**How to complete this task**
Where does "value" appear in the data? Return each line that holds it.

Saved entries:
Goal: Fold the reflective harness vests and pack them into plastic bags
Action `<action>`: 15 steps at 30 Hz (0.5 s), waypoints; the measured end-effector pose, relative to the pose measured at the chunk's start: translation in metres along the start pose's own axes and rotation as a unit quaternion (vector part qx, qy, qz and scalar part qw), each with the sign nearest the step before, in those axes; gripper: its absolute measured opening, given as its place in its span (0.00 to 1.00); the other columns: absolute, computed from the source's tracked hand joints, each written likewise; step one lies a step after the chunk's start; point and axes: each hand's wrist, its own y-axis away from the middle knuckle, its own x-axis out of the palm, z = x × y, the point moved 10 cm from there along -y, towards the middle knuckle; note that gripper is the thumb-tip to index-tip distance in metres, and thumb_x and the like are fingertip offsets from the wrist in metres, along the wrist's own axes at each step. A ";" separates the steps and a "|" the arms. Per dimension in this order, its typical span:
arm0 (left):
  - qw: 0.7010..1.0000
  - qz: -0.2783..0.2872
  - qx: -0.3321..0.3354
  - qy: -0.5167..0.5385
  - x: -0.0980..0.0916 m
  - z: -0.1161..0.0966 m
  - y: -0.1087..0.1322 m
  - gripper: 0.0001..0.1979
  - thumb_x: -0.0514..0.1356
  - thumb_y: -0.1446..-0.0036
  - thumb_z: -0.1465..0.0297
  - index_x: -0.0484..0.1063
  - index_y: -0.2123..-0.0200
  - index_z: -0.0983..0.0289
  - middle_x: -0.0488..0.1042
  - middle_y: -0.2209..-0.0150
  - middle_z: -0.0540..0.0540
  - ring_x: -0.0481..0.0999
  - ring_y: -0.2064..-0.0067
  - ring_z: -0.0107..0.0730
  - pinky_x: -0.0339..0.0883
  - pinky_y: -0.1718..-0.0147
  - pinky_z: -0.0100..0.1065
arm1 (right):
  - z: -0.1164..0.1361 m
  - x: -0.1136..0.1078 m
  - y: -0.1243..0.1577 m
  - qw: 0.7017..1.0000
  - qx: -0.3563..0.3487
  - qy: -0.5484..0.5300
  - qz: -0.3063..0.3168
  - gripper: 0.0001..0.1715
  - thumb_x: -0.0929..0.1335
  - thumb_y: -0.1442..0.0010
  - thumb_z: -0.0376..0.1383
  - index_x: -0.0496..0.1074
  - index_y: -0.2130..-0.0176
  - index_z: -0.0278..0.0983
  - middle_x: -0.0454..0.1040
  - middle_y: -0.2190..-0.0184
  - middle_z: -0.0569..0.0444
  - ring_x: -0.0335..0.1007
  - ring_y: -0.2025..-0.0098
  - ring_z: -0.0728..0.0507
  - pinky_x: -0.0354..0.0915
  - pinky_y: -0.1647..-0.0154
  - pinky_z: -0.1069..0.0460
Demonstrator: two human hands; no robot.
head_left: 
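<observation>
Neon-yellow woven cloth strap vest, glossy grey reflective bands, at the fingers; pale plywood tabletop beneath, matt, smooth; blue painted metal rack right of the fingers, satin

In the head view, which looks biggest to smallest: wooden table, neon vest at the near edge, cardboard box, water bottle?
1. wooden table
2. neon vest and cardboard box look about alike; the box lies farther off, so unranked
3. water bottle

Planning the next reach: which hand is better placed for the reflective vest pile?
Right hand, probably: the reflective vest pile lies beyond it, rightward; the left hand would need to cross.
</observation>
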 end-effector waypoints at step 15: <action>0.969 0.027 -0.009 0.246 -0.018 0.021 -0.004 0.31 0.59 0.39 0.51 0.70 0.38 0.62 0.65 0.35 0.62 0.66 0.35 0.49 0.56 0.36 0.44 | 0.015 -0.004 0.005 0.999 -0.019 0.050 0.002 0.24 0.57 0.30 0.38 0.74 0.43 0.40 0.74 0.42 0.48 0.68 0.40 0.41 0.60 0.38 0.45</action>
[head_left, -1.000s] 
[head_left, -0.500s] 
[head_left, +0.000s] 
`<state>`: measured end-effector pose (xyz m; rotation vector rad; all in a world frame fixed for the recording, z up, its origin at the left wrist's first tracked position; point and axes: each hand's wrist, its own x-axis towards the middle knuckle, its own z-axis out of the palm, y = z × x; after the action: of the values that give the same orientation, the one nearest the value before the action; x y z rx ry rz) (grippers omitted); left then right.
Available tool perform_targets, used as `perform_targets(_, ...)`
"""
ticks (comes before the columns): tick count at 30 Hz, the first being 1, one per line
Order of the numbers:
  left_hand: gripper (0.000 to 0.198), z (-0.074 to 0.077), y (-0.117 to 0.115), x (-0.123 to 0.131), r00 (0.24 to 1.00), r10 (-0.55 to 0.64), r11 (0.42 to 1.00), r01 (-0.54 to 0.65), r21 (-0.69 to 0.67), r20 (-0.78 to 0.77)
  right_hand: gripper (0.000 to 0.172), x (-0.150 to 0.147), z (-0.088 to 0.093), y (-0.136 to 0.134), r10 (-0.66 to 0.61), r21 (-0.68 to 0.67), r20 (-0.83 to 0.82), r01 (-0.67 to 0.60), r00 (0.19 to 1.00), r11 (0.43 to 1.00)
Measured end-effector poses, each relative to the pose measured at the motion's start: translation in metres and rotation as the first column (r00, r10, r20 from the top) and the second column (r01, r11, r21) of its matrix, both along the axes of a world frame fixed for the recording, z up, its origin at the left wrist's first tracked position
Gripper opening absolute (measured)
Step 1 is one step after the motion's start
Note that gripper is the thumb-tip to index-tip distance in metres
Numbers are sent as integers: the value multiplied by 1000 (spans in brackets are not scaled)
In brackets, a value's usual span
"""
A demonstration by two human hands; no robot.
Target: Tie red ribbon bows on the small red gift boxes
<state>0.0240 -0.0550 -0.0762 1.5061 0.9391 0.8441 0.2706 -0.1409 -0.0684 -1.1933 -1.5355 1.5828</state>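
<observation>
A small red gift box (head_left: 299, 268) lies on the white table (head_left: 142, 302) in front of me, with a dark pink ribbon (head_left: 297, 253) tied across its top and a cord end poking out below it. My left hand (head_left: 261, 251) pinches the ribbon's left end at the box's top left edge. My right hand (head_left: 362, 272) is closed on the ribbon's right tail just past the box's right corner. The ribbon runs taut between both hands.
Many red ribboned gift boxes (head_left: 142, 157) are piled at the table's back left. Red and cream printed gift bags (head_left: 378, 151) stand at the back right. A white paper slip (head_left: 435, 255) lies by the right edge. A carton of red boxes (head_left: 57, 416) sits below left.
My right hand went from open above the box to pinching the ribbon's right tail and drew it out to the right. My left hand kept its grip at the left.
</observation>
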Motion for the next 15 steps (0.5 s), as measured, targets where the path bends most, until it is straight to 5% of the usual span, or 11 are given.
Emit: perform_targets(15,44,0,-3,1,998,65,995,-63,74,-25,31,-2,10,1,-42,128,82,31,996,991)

**Written answer**
`<state>`: measured end-effector pose (xyz m; rotation vector rad; all in a world frame fixed for the recording, z up, its origin at the left wrist's first tracked position; point and axes: each hand's wrist, its own x-axis towards the middle knuckle, its own z-axis out of the palm, y = z × x; after the action: of the values that give the same orientation, the one nearest the value before the action; x y z rx ry rz) (grippers omitted); left then right.
Numbers are sent as integers: the value multiplied by 1000 (spans in brackets are not scaled)
In brackets, a value's usual span

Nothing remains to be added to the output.